Problem to work on =
If a line below includes the string "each", copy it.

Data =
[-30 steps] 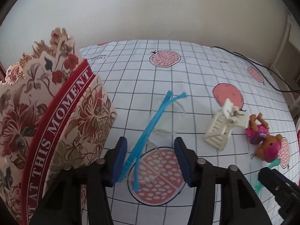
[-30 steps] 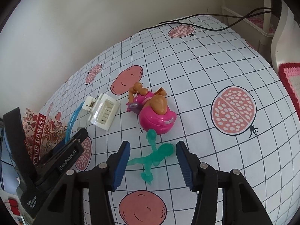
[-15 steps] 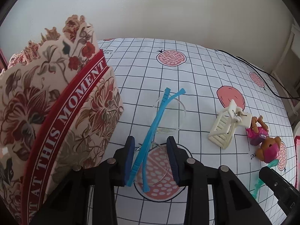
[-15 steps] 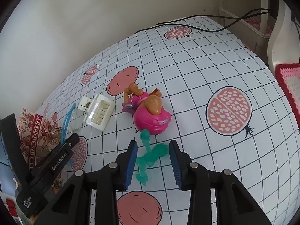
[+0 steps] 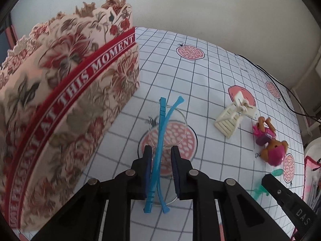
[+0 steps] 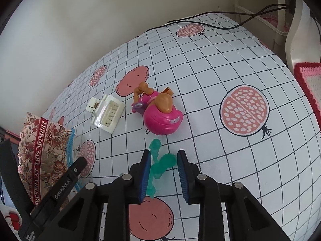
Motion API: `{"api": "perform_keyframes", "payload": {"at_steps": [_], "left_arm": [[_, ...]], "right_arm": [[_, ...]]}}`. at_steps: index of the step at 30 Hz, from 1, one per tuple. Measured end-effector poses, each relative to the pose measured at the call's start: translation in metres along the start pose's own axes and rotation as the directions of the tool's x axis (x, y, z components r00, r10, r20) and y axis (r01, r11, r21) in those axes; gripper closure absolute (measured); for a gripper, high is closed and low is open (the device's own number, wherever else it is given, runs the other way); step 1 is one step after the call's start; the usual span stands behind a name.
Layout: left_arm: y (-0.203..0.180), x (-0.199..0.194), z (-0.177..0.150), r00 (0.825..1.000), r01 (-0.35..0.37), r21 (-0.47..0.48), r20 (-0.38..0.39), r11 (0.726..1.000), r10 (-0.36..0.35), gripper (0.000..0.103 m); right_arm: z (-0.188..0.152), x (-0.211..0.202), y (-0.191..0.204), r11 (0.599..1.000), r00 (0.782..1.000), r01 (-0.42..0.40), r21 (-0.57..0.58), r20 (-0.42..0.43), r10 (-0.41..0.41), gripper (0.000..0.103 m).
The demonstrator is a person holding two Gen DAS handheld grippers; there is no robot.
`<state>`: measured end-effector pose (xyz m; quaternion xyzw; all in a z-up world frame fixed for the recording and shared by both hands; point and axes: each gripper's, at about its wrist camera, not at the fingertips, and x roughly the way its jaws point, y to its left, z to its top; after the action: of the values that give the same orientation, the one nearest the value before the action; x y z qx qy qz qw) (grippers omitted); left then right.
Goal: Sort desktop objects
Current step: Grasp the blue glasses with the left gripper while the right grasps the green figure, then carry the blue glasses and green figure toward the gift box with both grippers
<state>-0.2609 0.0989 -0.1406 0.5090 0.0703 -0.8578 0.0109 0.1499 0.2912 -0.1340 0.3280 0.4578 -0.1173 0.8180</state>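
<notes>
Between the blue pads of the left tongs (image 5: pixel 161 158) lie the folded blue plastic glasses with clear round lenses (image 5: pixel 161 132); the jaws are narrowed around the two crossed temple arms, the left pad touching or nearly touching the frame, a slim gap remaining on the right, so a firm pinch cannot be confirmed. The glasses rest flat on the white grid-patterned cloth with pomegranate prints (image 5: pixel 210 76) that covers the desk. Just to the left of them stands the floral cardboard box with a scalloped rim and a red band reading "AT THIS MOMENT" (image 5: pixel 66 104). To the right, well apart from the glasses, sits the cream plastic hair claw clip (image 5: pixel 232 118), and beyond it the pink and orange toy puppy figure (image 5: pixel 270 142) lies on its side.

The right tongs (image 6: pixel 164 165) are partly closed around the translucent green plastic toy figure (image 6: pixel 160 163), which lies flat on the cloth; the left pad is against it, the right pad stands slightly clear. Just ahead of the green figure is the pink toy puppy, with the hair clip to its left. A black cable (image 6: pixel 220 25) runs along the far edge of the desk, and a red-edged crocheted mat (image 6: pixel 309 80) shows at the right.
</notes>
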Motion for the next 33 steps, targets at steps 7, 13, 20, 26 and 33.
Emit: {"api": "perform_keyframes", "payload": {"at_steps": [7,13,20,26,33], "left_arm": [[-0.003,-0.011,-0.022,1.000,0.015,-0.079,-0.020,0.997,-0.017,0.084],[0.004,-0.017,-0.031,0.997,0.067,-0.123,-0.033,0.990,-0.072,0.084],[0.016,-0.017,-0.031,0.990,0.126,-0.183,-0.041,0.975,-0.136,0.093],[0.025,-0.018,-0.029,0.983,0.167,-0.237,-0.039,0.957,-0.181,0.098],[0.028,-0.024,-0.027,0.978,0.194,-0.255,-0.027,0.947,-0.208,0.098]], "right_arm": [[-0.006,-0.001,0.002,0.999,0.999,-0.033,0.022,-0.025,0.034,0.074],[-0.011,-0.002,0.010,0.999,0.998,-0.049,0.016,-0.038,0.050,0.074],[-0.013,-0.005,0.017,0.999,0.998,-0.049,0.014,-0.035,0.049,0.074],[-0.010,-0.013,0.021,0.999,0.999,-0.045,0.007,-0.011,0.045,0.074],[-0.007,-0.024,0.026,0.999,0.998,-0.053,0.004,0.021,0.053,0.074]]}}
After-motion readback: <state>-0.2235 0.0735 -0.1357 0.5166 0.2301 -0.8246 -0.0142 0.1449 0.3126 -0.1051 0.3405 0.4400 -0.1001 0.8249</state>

Answer space =
Motion API: `{"api": "perform_keyframes", "payload": {"at_steps": [_], "left_arm": [[_, ...]], "right_arm": [[_, ...]]}}`. at_steps: index of the step at 30 Hz, from 1, one per tuple. Measured end-effector poses, each relative to the pose measured at the call's start: translation in metres along the start pose's own axes and rotation as the directions of the tool's x axis (x, y, z components r00, r10, r20) and y axis (r01, r11, r21) in those axes; gripper closure absolute (measured); for a gripper, high is closed and low is open (the device's own number, wherever else it is given, runs the other way); step 1 is one step after the call's start; the usual span stands behind a name.
`<state>`: measured end-effector pose (xyz m; quaternion xyzw; all in a z-up world frame fixed for the recording and shared by both hands; point and axes: each gripper's, at about its wrist camera, not at the fingertips, and x roughly the way its jaws point, y to its left, z to its top; after the action: of the values that give the same orientation, the one nearest the value before the action; x y z qx qy qz qw) (grippers omitted); left then right.

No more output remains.